Among the lines below, keep only those from the one containing "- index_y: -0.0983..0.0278" through the one containing "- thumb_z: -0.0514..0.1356", and reproduce them exactly.

Information
★ ★ ★ ★ ★
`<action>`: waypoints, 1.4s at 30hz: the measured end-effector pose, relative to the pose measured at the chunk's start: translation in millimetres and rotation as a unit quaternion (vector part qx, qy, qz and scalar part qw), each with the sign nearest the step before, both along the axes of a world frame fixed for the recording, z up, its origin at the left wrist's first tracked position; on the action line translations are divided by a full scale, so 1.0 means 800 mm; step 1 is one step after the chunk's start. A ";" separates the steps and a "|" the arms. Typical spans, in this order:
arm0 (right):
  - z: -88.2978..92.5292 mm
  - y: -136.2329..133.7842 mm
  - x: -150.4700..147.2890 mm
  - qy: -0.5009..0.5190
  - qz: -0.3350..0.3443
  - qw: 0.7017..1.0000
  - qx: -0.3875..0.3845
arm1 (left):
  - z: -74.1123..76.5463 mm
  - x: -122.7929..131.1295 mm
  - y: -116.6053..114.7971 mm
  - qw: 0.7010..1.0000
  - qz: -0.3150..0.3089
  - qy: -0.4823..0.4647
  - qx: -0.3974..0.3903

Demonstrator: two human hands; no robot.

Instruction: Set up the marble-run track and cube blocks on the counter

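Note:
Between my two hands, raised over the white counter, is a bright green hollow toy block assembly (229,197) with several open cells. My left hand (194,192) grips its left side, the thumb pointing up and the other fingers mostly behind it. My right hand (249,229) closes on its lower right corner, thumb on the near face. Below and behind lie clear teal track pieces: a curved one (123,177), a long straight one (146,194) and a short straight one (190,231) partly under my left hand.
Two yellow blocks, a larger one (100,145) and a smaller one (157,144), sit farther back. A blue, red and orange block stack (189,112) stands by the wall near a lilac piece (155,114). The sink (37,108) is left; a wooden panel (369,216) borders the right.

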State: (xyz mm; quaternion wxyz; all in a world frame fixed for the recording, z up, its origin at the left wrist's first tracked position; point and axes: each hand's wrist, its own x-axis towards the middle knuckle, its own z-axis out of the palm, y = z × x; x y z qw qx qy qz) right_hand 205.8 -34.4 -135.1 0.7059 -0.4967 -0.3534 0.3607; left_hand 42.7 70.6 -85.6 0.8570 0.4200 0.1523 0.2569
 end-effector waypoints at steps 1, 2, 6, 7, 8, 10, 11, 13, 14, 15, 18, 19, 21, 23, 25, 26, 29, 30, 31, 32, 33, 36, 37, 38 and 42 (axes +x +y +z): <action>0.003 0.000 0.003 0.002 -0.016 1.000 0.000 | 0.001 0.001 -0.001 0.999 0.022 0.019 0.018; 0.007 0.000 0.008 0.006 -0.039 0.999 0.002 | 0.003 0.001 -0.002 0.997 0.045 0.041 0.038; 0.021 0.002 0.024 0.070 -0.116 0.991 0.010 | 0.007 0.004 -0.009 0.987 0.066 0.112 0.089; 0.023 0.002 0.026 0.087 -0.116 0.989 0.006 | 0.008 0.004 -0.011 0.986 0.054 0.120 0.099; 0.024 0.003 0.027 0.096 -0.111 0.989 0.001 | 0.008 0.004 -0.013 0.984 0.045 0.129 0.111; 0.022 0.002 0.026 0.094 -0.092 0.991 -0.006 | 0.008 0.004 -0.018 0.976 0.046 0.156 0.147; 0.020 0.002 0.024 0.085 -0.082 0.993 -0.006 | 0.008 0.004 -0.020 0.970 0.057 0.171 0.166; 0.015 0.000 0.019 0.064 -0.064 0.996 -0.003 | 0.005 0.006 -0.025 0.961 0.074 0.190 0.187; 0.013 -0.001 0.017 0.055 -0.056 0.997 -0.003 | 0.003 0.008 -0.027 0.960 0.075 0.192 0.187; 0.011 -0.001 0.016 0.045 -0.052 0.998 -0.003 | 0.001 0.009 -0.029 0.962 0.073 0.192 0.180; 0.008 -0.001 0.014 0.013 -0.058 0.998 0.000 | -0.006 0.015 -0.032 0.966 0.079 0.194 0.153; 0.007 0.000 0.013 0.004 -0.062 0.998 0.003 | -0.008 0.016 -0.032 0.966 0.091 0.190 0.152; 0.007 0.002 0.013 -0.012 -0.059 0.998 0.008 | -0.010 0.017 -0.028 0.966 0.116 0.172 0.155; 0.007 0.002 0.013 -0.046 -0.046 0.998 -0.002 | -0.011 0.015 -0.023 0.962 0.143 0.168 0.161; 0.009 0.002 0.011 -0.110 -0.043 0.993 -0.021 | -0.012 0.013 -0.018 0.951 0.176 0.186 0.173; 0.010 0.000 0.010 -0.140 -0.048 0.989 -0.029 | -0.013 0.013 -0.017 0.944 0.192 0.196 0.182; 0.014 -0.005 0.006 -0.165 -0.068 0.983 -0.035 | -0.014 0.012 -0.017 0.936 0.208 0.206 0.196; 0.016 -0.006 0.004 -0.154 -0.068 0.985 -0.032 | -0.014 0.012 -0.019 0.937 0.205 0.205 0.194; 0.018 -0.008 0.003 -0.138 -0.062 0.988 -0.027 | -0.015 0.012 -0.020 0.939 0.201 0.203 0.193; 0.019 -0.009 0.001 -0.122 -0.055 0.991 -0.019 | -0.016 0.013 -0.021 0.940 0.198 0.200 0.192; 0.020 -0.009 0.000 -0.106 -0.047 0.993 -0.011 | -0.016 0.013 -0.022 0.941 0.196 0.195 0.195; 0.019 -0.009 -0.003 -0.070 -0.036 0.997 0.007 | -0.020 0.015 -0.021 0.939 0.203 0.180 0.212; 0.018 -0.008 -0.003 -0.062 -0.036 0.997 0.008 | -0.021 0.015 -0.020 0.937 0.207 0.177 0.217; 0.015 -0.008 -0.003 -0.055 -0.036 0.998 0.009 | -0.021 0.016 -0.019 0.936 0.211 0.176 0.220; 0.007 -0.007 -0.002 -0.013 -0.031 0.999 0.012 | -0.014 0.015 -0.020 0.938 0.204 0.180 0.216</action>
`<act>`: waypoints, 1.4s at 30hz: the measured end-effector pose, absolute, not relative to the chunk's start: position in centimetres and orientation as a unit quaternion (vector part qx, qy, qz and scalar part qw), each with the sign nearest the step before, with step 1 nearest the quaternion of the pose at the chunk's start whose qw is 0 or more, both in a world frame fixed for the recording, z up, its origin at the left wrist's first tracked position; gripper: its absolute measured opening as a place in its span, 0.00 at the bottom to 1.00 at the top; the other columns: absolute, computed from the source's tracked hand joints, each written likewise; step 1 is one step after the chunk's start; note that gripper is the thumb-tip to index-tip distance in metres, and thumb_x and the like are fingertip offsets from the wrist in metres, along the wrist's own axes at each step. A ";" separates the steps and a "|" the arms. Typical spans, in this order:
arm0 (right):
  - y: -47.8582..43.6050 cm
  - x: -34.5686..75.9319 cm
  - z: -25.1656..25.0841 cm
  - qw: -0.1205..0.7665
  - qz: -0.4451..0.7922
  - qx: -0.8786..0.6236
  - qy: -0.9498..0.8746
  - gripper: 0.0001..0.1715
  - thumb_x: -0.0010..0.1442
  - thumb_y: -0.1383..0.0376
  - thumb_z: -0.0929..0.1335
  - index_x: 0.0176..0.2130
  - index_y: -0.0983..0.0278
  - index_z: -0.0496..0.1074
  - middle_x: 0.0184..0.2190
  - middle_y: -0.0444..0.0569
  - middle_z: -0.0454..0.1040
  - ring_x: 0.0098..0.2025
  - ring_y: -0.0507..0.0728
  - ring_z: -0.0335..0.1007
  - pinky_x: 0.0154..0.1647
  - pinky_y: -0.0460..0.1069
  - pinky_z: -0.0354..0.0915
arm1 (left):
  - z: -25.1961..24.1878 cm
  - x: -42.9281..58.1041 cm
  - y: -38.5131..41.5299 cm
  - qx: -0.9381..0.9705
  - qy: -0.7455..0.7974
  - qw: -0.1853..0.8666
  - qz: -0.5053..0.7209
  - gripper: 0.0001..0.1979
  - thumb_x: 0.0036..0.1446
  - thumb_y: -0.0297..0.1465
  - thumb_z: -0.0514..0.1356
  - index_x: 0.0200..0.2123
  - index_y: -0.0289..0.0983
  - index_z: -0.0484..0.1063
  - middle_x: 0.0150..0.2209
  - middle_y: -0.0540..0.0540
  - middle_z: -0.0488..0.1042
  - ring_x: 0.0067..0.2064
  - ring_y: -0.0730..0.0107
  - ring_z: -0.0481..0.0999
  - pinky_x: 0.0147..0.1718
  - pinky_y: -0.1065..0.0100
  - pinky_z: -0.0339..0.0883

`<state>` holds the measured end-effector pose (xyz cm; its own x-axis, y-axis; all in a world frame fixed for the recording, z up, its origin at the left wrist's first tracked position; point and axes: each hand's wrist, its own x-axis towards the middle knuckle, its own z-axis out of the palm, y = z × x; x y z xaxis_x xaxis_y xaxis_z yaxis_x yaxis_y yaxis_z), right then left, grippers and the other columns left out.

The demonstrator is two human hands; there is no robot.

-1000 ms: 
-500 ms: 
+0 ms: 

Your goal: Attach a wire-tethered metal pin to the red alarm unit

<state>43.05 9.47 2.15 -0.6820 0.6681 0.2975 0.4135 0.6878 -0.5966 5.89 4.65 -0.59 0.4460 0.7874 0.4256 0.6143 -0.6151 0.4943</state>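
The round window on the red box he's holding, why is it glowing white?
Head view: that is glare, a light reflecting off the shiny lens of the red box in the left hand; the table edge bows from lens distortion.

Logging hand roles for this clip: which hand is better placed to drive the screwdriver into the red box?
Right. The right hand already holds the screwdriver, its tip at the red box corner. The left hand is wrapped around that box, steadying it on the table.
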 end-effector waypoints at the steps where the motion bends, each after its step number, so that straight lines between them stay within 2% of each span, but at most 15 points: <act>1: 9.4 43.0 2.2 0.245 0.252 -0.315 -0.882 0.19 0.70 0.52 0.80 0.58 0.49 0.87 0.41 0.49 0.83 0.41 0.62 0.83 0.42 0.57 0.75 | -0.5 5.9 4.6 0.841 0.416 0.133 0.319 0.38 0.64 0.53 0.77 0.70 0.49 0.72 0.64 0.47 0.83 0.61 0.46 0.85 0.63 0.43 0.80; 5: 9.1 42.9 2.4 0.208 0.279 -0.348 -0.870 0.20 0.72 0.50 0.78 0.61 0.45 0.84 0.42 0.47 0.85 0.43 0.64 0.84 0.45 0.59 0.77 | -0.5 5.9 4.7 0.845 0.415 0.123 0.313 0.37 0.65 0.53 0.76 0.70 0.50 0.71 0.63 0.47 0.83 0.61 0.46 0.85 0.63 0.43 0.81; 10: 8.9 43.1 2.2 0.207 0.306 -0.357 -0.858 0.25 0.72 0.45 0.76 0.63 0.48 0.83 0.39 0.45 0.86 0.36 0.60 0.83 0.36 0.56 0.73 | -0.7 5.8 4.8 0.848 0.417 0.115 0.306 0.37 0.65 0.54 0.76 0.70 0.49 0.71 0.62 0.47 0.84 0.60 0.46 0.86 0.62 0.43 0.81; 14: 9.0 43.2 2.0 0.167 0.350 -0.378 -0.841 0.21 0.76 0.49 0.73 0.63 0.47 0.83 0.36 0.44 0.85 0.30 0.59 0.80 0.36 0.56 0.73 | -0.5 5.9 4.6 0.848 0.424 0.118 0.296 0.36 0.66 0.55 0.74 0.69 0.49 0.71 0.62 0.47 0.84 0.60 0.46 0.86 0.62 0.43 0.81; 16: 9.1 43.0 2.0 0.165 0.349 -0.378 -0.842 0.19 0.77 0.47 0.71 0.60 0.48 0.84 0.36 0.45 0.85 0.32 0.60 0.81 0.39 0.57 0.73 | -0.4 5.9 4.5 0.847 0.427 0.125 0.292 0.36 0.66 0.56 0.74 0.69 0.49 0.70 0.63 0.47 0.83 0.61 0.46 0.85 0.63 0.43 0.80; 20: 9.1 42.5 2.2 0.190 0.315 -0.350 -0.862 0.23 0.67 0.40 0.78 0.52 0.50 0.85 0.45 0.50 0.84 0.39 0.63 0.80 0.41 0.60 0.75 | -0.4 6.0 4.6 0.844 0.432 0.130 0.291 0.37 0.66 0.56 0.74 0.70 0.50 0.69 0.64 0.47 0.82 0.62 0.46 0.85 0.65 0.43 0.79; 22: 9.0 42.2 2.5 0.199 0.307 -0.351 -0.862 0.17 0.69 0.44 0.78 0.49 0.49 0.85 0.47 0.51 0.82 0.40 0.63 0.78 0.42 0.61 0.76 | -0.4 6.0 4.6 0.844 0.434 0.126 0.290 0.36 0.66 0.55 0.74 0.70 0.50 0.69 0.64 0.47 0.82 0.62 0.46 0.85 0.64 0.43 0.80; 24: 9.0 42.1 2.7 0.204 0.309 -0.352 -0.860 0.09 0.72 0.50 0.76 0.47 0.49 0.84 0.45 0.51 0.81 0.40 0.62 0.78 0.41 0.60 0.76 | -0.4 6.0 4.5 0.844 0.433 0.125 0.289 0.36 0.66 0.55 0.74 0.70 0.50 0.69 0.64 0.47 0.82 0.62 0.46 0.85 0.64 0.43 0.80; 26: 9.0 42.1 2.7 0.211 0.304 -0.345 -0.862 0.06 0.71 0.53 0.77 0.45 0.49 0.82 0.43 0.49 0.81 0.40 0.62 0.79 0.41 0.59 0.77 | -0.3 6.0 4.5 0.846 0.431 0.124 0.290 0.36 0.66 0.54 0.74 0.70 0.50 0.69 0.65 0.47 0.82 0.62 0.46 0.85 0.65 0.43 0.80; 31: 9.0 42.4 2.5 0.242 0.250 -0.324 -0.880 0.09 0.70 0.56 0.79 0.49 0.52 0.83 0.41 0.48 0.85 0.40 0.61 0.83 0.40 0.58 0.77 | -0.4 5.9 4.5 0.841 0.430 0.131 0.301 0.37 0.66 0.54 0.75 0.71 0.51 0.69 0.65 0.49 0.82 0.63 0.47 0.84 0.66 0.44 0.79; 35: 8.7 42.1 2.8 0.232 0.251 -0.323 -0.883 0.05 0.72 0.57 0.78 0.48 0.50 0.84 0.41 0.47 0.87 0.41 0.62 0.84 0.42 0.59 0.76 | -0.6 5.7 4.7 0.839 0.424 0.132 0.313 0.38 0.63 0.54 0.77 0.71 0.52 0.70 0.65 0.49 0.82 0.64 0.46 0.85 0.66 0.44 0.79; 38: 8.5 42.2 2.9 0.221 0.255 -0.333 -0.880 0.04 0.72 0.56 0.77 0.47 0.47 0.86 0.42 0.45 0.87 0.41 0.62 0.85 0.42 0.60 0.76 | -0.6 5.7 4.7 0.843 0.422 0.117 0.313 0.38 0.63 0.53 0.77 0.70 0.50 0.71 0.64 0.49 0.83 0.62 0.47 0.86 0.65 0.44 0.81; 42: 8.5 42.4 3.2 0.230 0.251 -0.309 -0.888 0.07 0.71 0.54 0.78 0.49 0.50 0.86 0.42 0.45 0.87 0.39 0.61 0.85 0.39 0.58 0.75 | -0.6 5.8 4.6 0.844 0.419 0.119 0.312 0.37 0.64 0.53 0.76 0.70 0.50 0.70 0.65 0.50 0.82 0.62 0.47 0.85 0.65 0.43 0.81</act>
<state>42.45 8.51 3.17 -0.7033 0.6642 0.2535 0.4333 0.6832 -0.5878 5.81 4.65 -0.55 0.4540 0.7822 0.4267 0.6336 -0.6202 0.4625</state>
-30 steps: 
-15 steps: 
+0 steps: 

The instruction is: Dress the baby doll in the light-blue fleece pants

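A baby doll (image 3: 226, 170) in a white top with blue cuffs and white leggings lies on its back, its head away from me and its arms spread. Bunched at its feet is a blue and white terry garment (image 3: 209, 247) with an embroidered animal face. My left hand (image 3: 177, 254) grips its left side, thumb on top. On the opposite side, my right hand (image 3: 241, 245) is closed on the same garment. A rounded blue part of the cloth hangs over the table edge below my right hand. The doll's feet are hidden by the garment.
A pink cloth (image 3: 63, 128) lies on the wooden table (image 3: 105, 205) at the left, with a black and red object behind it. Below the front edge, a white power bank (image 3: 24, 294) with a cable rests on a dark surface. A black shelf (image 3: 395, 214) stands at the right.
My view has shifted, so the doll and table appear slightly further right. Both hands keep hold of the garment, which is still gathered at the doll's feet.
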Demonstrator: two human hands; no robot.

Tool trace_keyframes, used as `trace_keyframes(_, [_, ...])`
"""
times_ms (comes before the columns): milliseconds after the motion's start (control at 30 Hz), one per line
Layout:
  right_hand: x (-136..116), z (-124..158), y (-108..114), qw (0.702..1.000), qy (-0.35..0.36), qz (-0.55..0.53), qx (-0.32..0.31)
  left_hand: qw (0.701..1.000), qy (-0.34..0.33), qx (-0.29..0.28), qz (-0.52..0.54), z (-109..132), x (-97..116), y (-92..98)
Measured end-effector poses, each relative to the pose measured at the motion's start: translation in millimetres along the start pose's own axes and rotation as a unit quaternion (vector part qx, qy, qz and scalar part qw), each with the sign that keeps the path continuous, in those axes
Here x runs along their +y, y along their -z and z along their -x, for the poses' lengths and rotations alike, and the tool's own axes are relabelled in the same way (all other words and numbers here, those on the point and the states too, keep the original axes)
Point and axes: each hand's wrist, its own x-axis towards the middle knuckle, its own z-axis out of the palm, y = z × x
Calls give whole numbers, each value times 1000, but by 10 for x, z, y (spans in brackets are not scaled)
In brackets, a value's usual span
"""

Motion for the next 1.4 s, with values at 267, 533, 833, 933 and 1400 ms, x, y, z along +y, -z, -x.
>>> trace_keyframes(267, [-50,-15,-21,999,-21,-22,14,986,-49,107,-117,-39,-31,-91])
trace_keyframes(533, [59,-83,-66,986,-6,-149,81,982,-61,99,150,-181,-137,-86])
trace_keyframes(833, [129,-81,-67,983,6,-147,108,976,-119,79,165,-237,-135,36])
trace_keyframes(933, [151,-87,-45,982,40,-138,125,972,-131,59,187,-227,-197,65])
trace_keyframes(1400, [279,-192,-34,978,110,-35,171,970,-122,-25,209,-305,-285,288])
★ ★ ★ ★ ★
Reply
  - index_y: -0.0983..0.0278
  - index_z: -0.0496..0.1074
  - middle_x: 0.0184..0.2190
  - middle_y: -0.0444..0.0569
  - middle_z: -0.0454..0.1040
  - ring_x: 0.0098..0.2025
  - ring_y: -0.0507..0.0728
  - ring_z: -0.0335..0.1007
  - pinky_x: 0.0154..0.1647
  - pinky_y: -0.0460..0.1069
  - pinky_z: -0.0354..0.0915
arm1 (left):
  - z: -25.1961..24.1878 cm
  - x: -42.9281..58.1041 cm
  - y: -38.5131..41.5299 cm
  - qx: -0.9381..0.9705
  - qy: -0.7455..0.7974
  - qw: -0.1853..0.8666
  - qz: -0.5053..0.7209
  - gripper: 0.0001..0.1979
  - thumb_x: 0.0036..0.1446
  - thumb_y: -0.0297..0.1465
  - thumb_z: -0.0514..0.1356

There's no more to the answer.